Required work: Once the images are set aside, print the remaining lines below exactly.

Supplied data:
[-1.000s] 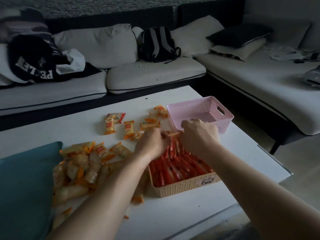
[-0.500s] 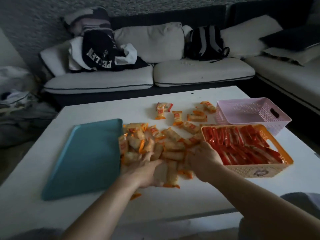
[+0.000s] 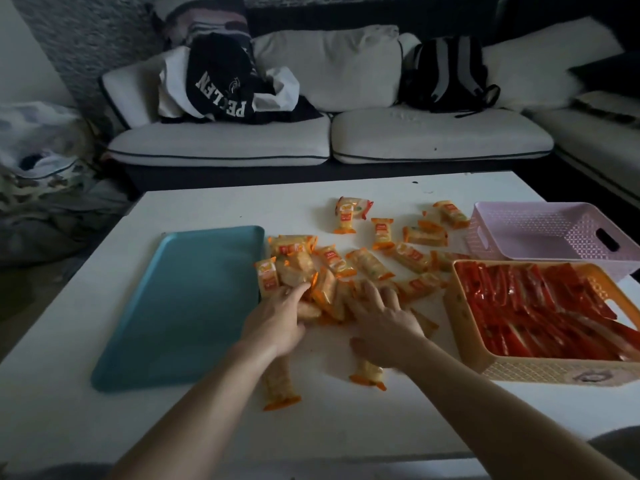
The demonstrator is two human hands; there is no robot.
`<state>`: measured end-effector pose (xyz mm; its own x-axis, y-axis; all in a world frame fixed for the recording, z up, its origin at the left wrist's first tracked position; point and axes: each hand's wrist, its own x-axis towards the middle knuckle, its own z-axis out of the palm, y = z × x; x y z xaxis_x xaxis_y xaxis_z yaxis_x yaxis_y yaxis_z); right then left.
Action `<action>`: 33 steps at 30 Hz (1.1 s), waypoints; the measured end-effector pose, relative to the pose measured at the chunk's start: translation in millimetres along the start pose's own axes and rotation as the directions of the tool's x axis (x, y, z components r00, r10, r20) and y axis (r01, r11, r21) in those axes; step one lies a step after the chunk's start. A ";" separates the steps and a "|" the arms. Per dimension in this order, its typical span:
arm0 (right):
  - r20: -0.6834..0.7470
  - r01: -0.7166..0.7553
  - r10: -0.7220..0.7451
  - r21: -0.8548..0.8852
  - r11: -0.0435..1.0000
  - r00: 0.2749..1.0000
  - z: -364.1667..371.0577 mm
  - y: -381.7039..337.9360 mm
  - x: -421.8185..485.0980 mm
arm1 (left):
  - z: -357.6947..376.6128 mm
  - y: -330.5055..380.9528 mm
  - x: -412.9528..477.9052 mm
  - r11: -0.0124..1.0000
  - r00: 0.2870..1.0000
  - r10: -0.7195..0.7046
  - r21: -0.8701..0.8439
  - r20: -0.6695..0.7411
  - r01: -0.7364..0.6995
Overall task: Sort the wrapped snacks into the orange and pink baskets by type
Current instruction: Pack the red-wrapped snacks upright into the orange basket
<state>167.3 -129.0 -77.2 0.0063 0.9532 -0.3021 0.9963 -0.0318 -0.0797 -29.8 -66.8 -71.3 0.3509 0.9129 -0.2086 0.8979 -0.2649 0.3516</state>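
Note:
A pile of yellow-and-orange wrapped snacks [image 3: 332, 271] lies in the middle of the white table [image 3: 69, 393]. My left hand [image 3: 277, 320] rests on the pile's left side, fingers stretched out. My right hand [image 3: 382, 323] lies flat on the pile's near right part, fingers spread. The orange basket [image 3: 512, 370] at the right is full of red wrapped snacks [image 3: 533, 306]. Behind it stands the pink basket [image 3: 540, 233], with nothing showing inside. More yellow snacks are scattered toward the pink basket, and two lie near my wrists.
A teal tray [image 3: 180, 306] lies flat to the left of the pile. A white sofa [image 3: 329, 140] with clothes and a black backpack [image 3: 446, 74] runs behind the table. Bags and bedding sit on the floor at the left.
My hands left the orange basket and came down on the yellow snack pile. The view swung left, and both hands now lie further into the pile with fingers spread.

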 end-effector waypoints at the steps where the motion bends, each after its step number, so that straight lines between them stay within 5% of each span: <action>1: -0.064 -0.016 0.018 0.035 0.999 0.998 -5.6 3.8 1.6 | -7.8 6.1 0.4 0.999 1.000 -0.025 -0.035 -0.016 0.024; 7: -0.362 -0.097 0.226 0.341 0.935 0.905 -58.5 48.8 50.1 | -67.8 38.8 56.7 0.947 0.991 -0.125 0.303 0.045 0.106; 12: -0.222 -0.144 0.232 0.352 0.925 0.947 -88.7 79.8 142.6 | -88.0 41.9 148.4 0.975 0.991 -0.113 0.185 -0.079 0.125; 16: -0.206 -0.074 0.150 0.337 0.939 0.967 -102.8 79.5 221.3 | -79.2 14.3 218.9 0.981 0.990 -0.092 -0.180 -0.106 0.072; 19: -0.133 -0.052 0.083 0.227 0.973 0.988 -104.8 77.3 269.6 | -74.0 -7.9 254.0 0.956 0.971 -0.100 -0.290 -0.216 0.034; 26: -0.028 -0.117 0.119 0.078 0.990 0.992 -98.5 68.5 295.6 | -76.6 -23.6 248.8 0.973 0.980 0.049 -0.232 0.193 -0.003; 30: -0.126 -0.210 0.235 0.186 0.960 0.964 -95.7 67.1 274.9 | -81.7 -14.0 196.2 0.978 0.998 0.048 -0.203 -0.039 -0.055; 33: -0.237 -0.206 0.308 0.374 0.904 0.921 -105.8 56.2 239.5 | -78.3 -11.4 147.6 0.998 0.978 -0.064 -0.005 -0.199 0.064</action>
<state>233.9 129.3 -53.5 0.3329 0.9397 -0.0776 0.8677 -0.3376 -0.3649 -9.1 95.2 -34.6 0.2327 0.9715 -0.0449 0.9172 -0.2039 0.3422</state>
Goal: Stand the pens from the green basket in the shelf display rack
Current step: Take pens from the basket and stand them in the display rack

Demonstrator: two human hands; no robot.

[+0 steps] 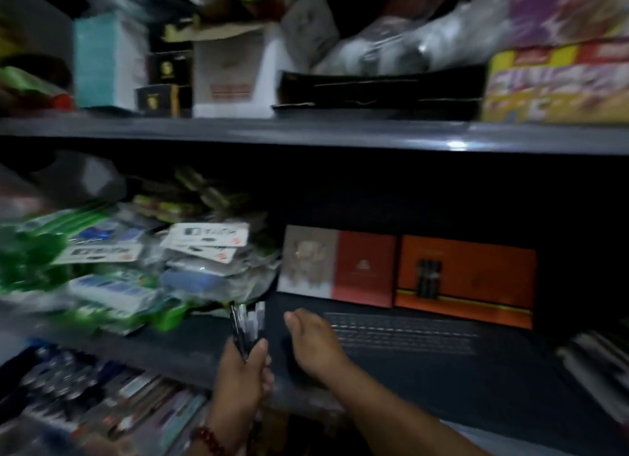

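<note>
Dim grey metal shelving (340,133) fills the view, blurred throughout. At the front edge of the middle shelf board (190,350), the left hand (243,380) is closed around a bundle of dark-barrelled pens with pale upper ends (247,326), held upright so that their tops rise above the fist. A string of dark red beads (209,437) circles that wrist. Just to the right, apart from the pens, the right hand (311,341) holds nothing; its fingers are loosely curled and it hangs low over the shelf, and I cannot tell whether it touches the surface.

Beyond the right hand, two flat boxes stand against the back of the shelf: a grey-and-red box (337,266) and, touching its right side, an orange box with a dark picture on its face (466,278). Left of the pens lies a heap of clear plastic packets with green, white and blue print (112,275). Below the middle shelf, at lower left, rows of pens and pencils in a display rack (102,394) show only as streaks. On the upper shelf stand a pale teal box (102,60), a white open carton (231,74), a long black tray (377,91) and a yellow printed box (558,81).
</note>
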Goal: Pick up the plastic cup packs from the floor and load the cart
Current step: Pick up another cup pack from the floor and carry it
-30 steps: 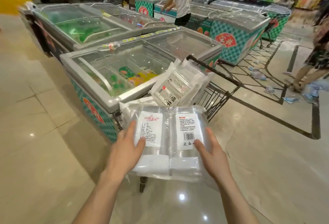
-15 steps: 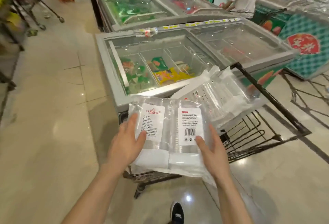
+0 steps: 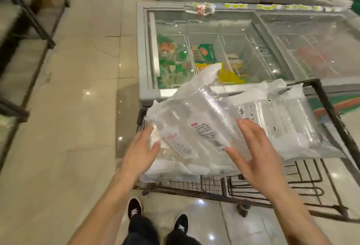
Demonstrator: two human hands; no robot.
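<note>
I keep left hand [image 3: 140, 152] and right hand [image 3: 256, 154] spread flat against the tilted plastic cup pack [image 3: 194, 128], over the wire cart [image 3: 194, 185]. Hazard: slick wrap may slip; the pack could slide off the loaded pack [image 3: 288, 124] and overboard

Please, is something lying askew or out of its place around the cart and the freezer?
Yes. A clear bottle lies on its side on the chest freezer rim, not inside with the goods. Over the cart, the near cup pack is tilted, overlapping the other cup pack.
</note>
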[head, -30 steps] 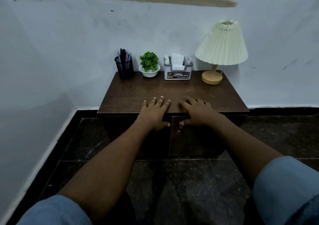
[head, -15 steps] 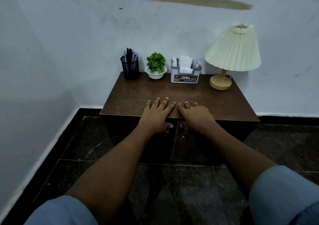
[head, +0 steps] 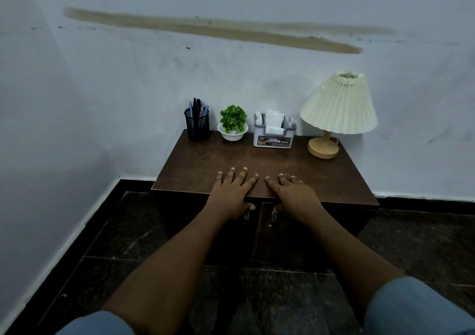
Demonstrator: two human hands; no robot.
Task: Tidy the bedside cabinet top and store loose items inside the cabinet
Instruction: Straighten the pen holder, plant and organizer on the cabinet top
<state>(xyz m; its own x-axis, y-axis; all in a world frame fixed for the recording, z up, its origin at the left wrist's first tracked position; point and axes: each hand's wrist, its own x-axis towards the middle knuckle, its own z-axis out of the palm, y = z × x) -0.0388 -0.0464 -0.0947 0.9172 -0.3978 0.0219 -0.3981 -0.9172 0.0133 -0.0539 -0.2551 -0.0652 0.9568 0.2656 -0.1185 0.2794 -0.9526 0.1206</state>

Response area:
[-1.000s] 
[-0.500s] 
[+0.000s] 
The demonstrator is two human hands; there is no robot.
`<state>`: measured end-effector pose (xyz mm; its own x-axis, y-axis; all in a world frame fixed for the recording, z up, its origin at the left wrist's first tracked position; point and axes: each hand's wrist, its own x-axis towards the middle knuckle, its own z-axis out of the palm, y = z × x; x y z xaxis_x xaxis_y xaxis_z yaxis_x yaxis_y yaxis_z); right then left.
Action `<action>`: 33 steps at 30 Hz (1.1 s), waypoints; the measured end-effector pose, relative to the pose measured at the chunk's start: translation in millimetres along the start pose's own axes and rotation as the directions of the tool's x axis (x, y, z components r00, r10, r20) and y axis (r01, r11, r21) in those axes; step one lies a step after the chunk's start. A ";" separates the steps and a "|" the arms. Per dimension in this order, its typical span:
arm0 (right):
  - r20: -0.6834..0.7470
  - r01: -0.7166..0.7553
  - r10: -0.7220..0.7451
  - r21: -0.8548..0.8852
  - r11: -0.0435..1.0000
  - r00: 0.2749..1.0000
  - z: -364.1667..371.0577 mm
  - y: -381.7039..337.9360 mm
  - x: -421.8185..485.0980 mm
arm1 (left):
  - z: -357.6947..376.6128 mm
  - y: -330.5055..380.9528 mm
  - x: -412.9528..477.9052 mm
  - r11: -0.0124..1.0000
  - r00: 0.2870..1.0000
  - r10: -0.7195..0.7046
  - r21: -0.8701..0.8439
  - r20: -0.6695..0.7411
  - r01: -0.7364..0.6995
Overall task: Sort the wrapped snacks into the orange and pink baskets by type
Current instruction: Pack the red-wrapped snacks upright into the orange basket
<state>167.3 -129.0 -77.2 0.0063 0.9532 -0.3021 0.9963 -0.0318 -0.0797 -29.8 -66.8 -71.3 0.3509 0.9129 -0.2086 0.8979 -0.2649 0.3516</state>
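Note:
A pile of yellow-and-orange wrapped snacks [image 3: 332, 271] lies in the middle of the white table [image 3: 69, 393]. My left hand [image 3: 277, 320] rests on the pile's left side, fingers stretched out. My right hand [image 3: 382, 323] lies flat on the pile's near right part, fingers spread. The orange basket [image 3: 512, 370] at the right is full of red wrapped snacks [image 3: 533, 306]. Behind it stands the pink basket [image 3: 540, 233], with nothing showing inside. More yellow snacks are scattered toward the pink basket, and two lie near my wrists.
A teal tray [image 3: 180, 306] lies flat to the left of the pile. A white sofa [image 3: 329, 140] with clothes and a black backpack [image 3: 446, 74] runs behind the table. Bags and bedding sit on the floor at the left.
My hands left the orange basket and came down on the yellow snack pile. The view swung left, and both hands now lie further into the pile with fingers spread.
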
 end-effector waypoints at the steps where the motion bends, each after its step number, so that straight lines between them stay within 5% of each span: <action>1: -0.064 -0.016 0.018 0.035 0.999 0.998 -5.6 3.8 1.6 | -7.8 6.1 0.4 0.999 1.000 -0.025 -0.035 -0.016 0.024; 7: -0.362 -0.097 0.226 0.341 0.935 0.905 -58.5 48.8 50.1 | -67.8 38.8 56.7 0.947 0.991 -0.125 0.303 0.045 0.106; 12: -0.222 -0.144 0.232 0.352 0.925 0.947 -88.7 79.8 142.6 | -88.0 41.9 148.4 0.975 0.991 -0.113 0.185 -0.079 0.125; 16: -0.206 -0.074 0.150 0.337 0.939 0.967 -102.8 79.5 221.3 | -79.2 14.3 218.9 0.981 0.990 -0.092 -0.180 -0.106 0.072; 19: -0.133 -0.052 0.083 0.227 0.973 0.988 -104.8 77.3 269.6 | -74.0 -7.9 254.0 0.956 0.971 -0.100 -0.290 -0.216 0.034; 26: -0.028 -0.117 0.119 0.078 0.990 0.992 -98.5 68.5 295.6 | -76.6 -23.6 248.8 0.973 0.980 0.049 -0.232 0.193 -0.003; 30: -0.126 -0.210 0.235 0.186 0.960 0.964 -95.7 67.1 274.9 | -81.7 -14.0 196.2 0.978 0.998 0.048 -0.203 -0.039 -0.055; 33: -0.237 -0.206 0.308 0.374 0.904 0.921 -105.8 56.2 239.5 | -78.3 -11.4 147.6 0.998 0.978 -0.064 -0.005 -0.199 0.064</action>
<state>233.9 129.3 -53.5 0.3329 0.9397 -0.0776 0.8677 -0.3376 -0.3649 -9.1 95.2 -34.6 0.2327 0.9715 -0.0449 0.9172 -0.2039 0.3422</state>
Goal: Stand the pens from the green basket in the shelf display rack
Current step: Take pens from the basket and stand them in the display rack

Demonstrator: two human hands; no robot.

[+0 steps] 

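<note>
Dim grey metal shelving (340,133) fills the view, blurred throughout. At the front edge of the middle shelf board (190,350), the left hand (243,380) is closed around a bundle of dark-barrelled pens with pale upper ends (247,326), held upright so that their tops rise above the fist. A string of dark red beads (209,437) circles that wrist. Just to the right, apart from the pens, the right hand (311,341) holds nothing; its fingers are loosely curled and it hangs low over the shelf, and I cannot tell whether it touches the surface.

Beyond the right hand, two flat boxes stand against the back of the shelf: a grey-and-red box (337,266) and, touching its right side, an orange box with a dark picture on its face (466,278). Left of the pens lies a heap of clear plastic packets with green, white and blue print (112,275). Below the middle shelf, at lower left, rows of pens and pencils in a display rack (102,394) show only as streaks. On the upper shelf stand a pale teal box (102,60), a white open carton (231,74), a long black tray (377,91) and a yellow printed box (558,81).
</note>
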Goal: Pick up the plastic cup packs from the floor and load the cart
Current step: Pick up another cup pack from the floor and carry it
-30 steps: 
-15 steps: 
+0 steps: 
Demonstrator: two human hands; no robot.
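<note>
I keep left hand [image 3: 140, 152] and right hand [image 3: 256, 154] spread flat against the tilted plastic cup pack [image 3: 194, 128], over the wire cart [image 3: 194, 185]. Hazard: slick wrap may slip; the pack could slide off the loaded pack [image 3: 288, 124] and overboard

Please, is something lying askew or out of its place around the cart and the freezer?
Yes. A clear bottle lies on its side on the chest freezer rim, not inside with the goods. Over the cart, the near cup pack is tilted, overlapping the other cup pack.
</note>
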[head, -30 steps] 
[head, -15 steps] 
[head, +0 steps] 
Demonstrator: two human hands; no robot.
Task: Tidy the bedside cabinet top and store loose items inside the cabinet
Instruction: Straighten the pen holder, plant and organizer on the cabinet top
<state>(xyz m; its own x-axis, y-axis; all in a world frame fixed for the recording, z up, its origin at the left wrist's first tracked position; point and axes: each hand's wrist, its own x-axis towards the middle knuckle, its own z-axis out of the palm, y = z × x) -0.0388 -0.0464 -0.0947 0.9172 -0.3978 0.0219 -0.3981 -0.9172 0.0133 -0.0539 -0.2551 -0.0652 0.9568 0.2656 -0.1185 0.2794 -0.9526 0.1206</state>

With that, the exercise is finished.